* **Assignment**: Write out the records below from the first line through the line containing "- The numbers", leaving out any pictures.

┌─ Task inputs

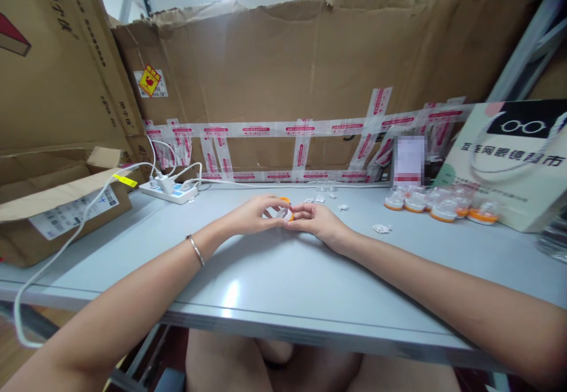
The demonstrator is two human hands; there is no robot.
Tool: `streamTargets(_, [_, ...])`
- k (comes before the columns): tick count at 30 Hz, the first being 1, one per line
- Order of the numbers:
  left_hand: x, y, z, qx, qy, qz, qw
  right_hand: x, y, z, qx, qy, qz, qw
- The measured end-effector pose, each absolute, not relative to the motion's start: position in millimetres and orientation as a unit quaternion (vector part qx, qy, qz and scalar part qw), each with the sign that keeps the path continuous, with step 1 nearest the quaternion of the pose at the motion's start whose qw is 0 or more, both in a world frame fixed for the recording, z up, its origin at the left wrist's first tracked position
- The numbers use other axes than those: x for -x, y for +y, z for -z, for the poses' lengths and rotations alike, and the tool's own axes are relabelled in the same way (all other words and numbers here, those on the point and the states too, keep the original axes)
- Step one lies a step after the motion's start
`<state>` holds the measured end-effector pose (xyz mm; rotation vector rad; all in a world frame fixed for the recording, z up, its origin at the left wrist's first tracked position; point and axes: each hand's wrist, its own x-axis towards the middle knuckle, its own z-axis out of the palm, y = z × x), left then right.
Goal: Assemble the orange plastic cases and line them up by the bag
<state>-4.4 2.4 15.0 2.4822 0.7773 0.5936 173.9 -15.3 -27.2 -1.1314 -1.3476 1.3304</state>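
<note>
Both hands, the left hand (254, 215) and right hand (316, 219), pinch one small round orange-and-white plastic piece (287, 210) between curled fingertips, mid-bench, on the far side. The bench (283, 280) is smooth and grey. At far right stand at least four clear orange-based cups (443, 208). A white power strip (170, 191) lies far left.

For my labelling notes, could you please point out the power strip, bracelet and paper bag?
power strip (175, 194): head view, its white body.
bracelet (195, 250): head view, band's middle.
paper bag (514, 185): head view, printed front.
</note>
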Motion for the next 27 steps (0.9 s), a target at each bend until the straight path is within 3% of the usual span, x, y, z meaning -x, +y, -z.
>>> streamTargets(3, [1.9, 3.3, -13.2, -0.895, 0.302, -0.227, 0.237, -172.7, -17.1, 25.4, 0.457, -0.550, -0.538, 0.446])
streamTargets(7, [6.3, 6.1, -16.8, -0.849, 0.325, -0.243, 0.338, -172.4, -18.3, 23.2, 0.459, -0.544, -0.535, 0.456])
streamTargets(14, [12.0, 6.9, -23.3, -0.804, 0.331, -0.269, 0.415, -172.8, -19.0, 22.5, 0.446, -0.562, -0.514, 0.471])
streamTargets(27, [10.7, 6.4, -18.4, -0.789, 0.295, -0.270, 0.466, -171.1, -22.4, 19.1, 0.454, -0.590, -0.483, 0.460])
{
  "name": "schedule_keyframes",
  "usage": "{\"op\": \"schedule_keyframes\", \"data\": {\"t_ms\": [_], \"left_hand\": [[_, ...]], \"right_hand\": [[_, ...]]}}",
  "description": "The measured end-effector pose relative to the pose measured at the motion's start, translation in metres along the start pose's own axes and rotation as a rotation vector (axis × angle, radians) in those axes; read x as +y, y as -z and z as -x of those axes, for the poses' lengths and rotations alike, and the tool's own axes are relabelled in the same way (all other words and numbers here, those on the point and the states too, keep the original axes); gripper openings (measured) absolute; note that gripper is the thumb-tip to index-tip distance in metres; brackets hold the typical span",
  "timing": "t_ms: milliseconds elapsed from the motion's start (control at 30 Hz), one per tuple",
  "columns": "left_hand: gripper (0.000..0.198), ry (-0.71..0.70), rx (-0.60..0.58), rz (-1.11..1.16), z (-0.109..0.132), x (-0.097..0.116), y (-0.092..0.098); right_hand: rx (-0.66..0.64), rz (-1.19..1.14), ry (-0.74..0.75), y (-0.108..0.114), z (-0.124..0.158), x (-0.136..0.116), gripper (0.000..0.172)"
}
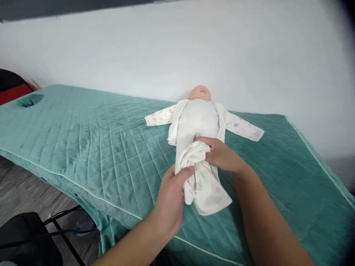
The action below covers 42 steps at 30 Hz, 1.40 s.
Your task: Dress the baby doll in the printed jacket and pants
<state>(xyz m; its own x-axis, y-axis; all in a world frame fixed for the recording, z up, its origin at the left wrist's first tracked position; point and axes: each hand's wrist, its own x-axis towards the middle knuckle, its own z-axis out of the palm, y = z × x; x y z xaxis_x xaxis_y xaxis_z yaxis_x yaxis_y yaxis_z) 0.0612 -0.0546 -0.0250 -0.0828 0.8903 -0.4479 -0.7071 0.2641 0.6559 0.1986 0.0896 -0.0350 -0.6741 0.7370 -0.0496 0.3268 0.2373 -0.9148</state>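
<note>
A baby doll (200, 114) with a white cloth body lies on its back, head toward the wall. A white printed jacket (244, 127) lies open around its torso, with the sleeves spread to both sides. White printed pants (212, 192) are bunched around the doll's lower legs. My left hand (173, 192) grips the pants and a doll's leg end, thumb on top. Higher up, at the bunched edge of the cloth, my right hand (220, 153) is closed on the pants, some of its fingers hidden by the fabric.
A green quilted cover (111, 136) with a face hole at the far left lies over the bed. The white wall (124, 55) stands behind. A black chair-like object (30, 240) is on the floor at the lower left.
</note>
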Motion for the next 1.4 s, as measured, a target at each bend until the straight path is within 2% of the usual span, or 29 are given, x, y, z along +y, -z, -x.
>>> {"op": "schedule_keyframes", "data": {"t_ms": [100, 200, 333, 467, 600, 733, 833, 1000, 1233, 1333, 1400], "left_hand": [[0.028, -0.038, 0.042, 0.020, 0.027, -0.005, -0.005], [0.039, -0.030, 0.094, 0.076, 0.044, -0.017, -0.006], [0.045, -0.029, 0.161, 0.140, 0.047, -0.045, 0.000], [0.039, -0.086, 0.221, 0.118, 0.046, -0.060, 0.020], [0.034, -0.084, 0.208, -0.023, 0.042, -0.048, 0.050], [0.039, -0.079, 0.162, -0.264, 0.028, -0.030, 0.073], [0.042, -0.073, 0.146, -0.400, 0.016, -0.025, 0.080], [0.036, -0.207, 0.101, -0.797, 0.008, -0.021, 0.084], [0.033, -0.077, -0.128, -0.549, 0.008, -0.012, 0.095], [0.032, -0.128, -0.161, -0.583, 0.000, -0.007, 0.097], [0.025, -0.210, -0.122, -0.657, -0.008, -0.003, 0.096]], "right_hand": [[-0.048, 0.084, -0.014, 0.001, 0.002, -0.002, 0.019], [-0.092, 0.159, 0.003, 0.002, 0.002, -0.003, 0.020], [-0.199, 0.241, 0.037, 0.002, 0.002, -0.003, 0.016], [-0.221, 0.360, 0.129, 0.000, 0.002, 0.001, 0.013], [-0.179, 0.489, 0.164, -0.006, 0.002, 0.007, 0.009], [-0.135, 0.613, 0.167, -0.012, 0.004, 0.010, 0.008], [-0.130, 0.678, 0.172, -0.015, 0.005, 0.007, 0.008], [-0.139, 0.710, 0.171, -0.017, 0.006, 0.000, 0.010], [-0.131, 0.587, 0.167, -0.016, 0.007, -0.001, 0.007], [-0.128, 0.548, 0.180, -0.016, 0.008, -0.003, 0.010], [-0.114, 0.540, 0.185, -0.016, 0.008, -0.003, 0.012]]}}
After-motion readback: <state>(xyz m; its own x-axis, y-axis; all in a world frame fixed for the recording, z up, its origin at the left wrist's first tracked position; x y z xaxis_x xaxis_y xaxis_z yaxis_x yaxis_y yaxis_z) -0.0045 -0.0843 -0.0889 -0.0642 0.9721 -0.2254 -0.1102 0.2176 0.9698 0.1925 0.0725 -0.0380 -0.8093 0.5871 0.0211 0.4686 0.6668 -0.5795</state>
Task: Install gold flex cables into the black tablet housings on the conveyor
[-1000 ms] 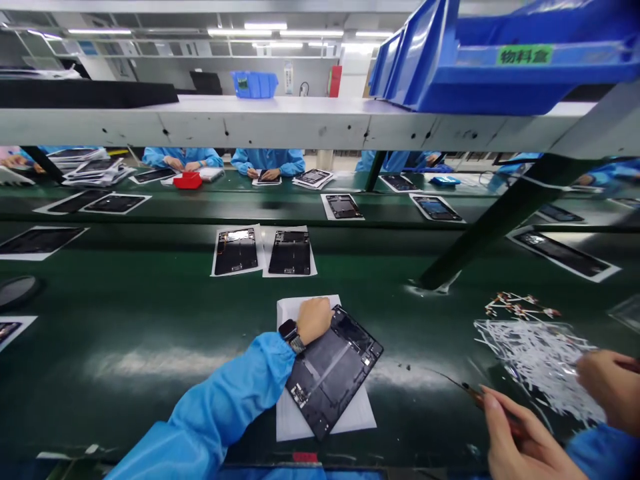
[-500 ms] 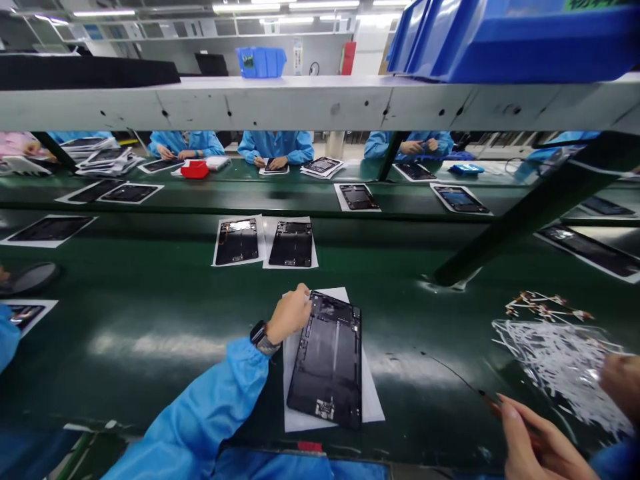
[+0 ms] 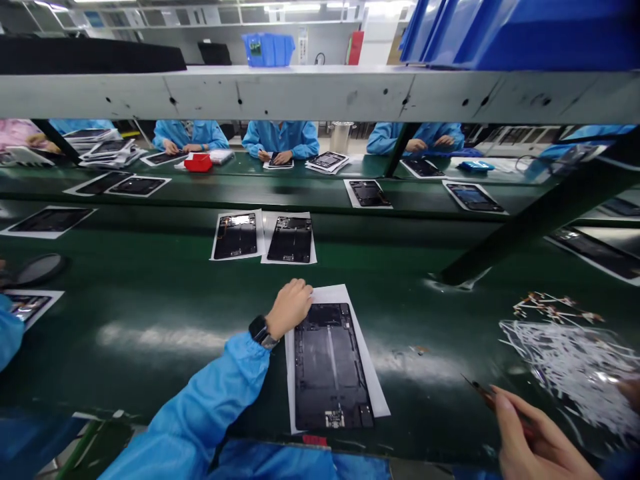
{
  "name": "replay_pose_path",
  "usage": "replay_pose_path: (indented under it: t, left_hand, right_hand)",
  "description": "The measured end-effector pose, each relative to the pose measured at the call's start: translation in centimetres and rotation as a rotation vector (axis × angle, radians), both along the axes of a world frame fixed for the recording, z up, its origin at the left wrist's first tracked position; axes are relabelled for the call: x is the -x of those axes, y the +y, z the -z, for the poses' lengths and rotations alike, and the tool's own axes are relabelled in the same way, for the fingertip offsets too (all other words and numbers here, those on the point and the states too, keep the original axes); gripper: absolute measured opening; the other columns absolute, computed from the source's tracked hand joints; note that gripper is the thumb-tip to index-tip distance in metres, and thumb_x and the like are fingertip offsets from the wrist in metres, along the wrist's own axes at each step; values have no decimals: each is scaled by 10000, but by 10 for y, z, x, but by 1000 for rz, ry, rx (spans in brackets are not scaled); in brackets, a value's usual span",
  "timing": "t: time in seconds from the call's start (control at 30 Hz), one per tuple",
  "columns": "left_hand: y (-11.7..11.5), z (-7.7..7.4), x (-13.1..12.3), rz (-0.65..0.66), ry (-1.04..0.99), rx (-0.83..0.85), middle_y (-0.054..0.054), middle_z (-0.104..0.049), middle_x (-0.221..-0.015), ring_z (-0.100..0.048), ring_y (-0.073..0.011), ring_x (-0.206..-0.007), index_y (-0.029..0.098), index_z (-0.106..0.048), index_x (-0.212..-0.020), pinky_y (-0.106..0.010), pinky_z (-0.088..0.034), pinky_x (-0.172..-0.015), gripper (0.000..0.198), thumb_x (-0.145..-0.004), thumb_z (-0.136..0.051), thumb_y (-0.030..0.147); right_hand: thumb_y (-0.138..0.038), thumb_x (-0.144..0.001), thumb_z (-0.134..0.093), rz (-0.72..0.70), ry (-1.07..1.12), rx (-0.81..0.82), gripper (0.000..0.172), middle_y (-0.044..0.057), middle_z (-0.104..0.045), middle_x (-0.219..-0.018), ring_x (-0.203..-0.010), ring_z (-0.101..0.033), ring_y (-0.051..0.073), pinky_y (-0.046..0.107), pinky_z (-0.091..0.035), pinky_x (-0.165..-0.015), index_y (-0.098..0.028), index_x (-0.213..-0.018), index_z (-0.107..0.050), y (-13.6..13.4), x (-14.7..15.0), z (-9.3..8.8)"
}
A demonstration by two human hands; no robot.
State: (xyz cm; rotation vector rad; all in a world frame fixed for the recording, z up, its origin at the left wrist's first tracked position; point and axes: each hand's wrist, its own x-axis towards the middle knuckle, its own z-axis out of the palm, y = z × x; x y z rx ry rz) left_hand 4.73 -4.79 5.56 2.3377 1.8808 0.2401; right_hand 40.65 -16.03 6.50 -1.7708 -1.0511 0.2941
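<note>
A dark tablet housing point(image 3: 327, 367) lies face down, straight and lengthwise, on a white paper sheet point(image 3: 327, 294) in front of me. My left hand point(image 3: 293, 308), a smartwatch on its wrist, rests curled on the sheet's upper left edge, just beside the housing's top corner and holding nothing. At the lower right, my right hand point(image 3: 530, 437) pinches fine tweezers point(image 3: 483, 393). Their tips point up and left, well apart from the housing and close to a heap of white plastic strips point(image 3: 575, 367).
A small pile of wire-like bits point(image 3: 553, 308) lies behind the strips. Further along the green conveyor belt point(image 3: 150, 373) sit several tablets on paper sheets. Co-workers in blue sleeves work beyond a grey shelf beam point(image 3: 300, 93), and a black diagonal strut point(image 3: 520, 213) stands at the right.
The housing has turned from tilted to straight on the sheet, and my left hand has let go of it. My right hand and tweezers have shifted slightly right.
</note>
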Motion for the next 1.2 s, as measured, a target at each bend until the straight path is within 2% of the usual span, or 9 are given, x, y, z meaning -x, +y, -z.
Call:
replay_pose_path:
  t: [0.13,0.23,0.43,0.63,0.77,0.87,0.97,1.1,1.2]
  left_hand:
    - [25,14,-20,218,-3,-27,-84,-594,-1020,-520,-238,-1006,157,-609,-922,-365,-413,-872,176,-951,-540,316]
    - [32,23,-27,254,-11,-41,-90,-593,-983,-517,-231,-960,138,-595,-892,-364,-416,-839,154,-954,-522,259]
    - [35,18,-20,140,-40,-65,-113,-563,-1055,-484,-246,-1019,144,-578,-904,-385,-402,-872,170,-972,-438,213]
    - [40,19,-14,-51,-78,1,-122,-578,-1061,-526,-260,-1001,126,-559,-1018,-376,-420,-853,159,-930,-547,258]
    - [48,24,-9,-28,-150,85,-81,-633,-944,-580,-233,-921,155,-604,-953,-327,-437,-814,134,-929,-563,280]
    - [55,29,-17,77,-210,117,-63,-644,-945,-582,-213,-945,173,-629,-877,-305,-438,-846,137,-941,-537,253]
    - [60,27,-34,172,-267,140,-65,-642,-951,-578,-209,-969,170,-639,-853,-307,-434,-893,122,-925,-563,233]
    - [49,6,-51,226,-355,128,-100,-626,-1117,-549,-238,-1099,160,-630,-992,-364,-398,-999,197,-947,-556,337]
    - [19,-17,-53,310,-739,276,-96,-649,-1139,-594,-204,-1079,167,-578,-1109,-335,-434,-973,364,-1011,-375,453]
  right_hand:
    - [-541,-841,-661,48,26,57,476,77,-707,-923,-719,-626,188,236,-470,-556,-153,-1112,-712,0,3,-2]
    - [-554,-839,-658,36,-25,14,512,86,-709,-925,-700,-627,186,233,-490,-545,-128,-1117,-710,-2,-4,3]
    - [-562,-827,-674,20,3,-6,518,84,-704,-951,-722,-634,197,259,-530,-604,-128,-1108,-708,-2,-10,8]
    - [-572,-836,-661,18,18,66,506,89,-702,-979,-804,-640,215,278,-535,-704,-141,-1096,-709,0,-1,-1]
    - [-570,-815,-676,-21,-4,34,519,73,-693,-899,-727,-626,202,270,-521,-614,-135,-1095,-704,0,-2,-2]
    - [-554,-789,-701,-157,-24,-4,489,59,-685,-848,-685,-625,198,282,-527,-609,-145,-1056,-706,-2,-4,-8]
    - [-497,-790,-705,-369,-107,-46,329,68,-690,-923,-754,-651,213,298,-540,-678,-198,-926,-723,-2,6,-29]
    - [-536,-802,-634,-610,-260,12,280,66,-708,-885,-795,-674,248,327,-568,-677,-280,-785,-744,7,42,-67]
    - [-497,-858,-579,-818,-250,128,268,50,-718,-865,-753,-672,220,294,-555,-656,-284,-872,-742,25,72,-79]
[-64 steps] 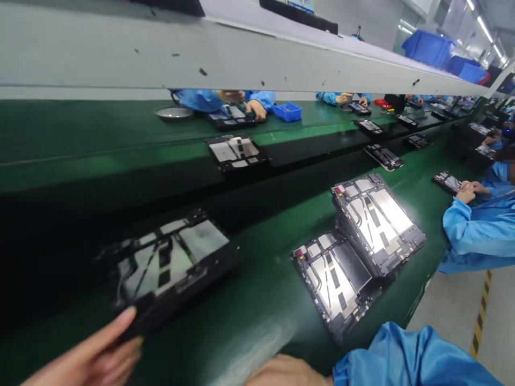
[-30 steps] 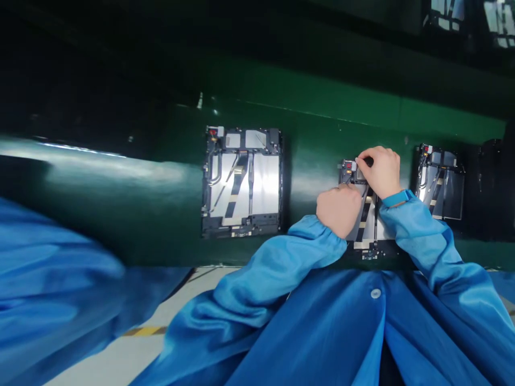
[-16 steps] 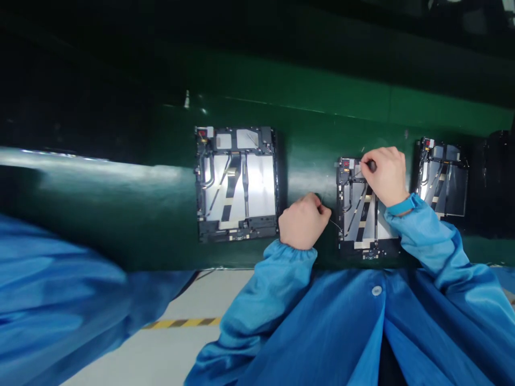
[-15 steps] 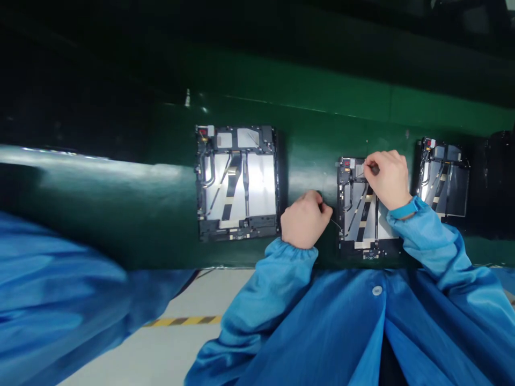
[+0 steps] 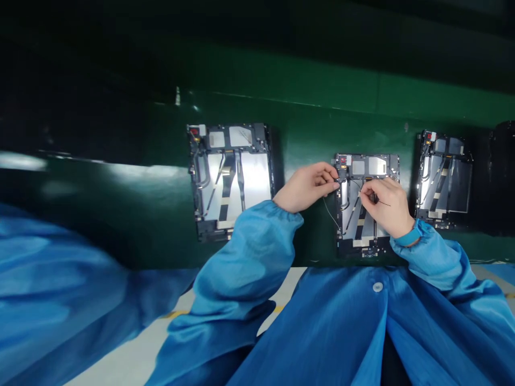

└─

* **Exercise output**:
The demonstrator is two human hands; there is no robot.
Tool: `streamTargets(_, [_, ...])`
- k (comes before the columns): tick count at 30 Hz, the first being 1, one per line
- Order of the numbers:
  left_hand: x, y, z, qx, qy, qz, qw
  right_hand: x, y, z, qx, qy, qz, qw
- The measured end-effector pose, each absolute, not relative to the motion's start: position in millimetres and orientation as a unit quaternion (vector part qx, qy, qz and scalar part qw), each with the sign that keeps the path continuous, with step 1 nearest the quaternion of the pose at the motion's start whose qw is 0 or more, both in a world frame fixed for the recording, z up, its origin at the left wrist's first tracked position
- The numbers use other axes than those: x for -x, y for +y, z for -z, for the poses' lengths and rotations alike, and the tool's own axes are relabelled in the same way (all other words and numbers here, those on the point and the states too, keep the original axes)

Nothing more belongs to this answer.